What you need to do —
Transcribe the whole listing exactly.

Supplied data —
=== Begin Enclosure ===
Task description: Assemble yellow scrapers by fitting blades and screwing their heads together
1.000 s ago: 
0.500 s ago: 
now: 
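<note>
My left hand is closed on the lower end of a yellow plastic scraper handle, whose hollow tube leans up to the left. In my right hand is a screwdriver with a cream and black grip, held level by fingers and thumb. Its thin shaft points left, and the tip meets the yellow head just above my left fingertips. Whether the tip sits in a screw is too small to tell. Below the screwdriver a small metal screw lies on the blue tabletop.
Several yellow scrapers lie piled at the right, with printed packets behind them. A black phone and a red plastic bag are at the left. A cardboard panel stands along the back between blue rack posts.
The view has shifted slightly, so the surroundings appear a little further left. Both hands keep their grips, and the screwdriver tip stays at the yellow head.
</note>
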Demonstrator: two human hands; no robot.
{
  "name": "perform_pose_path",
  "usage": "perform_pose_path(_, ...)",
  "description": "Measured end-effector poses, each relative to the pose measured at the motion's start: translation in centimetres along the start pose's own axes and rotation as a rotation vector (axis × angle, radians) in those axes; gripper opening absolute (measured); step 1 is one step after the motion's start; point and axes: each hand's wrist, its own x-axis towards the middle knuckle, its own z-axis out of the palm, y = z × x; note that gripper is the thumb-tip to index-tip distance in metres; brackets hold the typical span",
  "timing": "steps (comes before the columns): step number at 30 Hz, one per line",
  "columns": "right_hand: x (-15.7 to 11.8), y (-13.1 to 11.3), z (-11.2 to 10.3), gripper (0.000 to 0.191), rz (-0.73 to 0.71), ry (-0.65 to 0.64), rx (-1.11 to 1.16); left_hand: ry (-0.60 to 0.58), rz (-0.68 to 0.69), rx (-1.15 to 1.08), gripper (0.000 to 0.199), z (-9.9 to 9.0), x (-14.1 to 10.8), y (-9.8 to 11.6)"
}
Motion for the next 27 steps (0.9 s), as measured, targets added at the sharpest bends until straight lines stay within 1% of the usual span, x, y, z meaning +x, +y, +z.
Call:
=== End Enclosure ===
Exercise result —
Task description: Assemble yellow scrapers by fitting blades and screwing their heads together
1.000 s ago: 
0.500 s ago: 
now: 
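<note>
My left hand is closed on the lower end of a yellow plastic scraper handle, whose hollow tube leans up to the left. In my right hand is a screwdriver with a cream and black grip, held level by fingers and thumb. Its thin shaft points left, and the tip meets the yellow head just above my left fingertips. Whether the tip sits in a screw is too small to tell. Below the screwdriver a small metal screw lies on the blue tabletop.
Several yellow scrapers lie piled at the right, with printed packets behind them. A black phone and a red plastic bag are at the left. A cardboard panel stands along the back between blue rack posts.
The view has shifted slightly, so the surroundings appear a little further left. Both hands keep their grips, and the screwdriver tip stays at the yellow head.
</note>
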Demonstrator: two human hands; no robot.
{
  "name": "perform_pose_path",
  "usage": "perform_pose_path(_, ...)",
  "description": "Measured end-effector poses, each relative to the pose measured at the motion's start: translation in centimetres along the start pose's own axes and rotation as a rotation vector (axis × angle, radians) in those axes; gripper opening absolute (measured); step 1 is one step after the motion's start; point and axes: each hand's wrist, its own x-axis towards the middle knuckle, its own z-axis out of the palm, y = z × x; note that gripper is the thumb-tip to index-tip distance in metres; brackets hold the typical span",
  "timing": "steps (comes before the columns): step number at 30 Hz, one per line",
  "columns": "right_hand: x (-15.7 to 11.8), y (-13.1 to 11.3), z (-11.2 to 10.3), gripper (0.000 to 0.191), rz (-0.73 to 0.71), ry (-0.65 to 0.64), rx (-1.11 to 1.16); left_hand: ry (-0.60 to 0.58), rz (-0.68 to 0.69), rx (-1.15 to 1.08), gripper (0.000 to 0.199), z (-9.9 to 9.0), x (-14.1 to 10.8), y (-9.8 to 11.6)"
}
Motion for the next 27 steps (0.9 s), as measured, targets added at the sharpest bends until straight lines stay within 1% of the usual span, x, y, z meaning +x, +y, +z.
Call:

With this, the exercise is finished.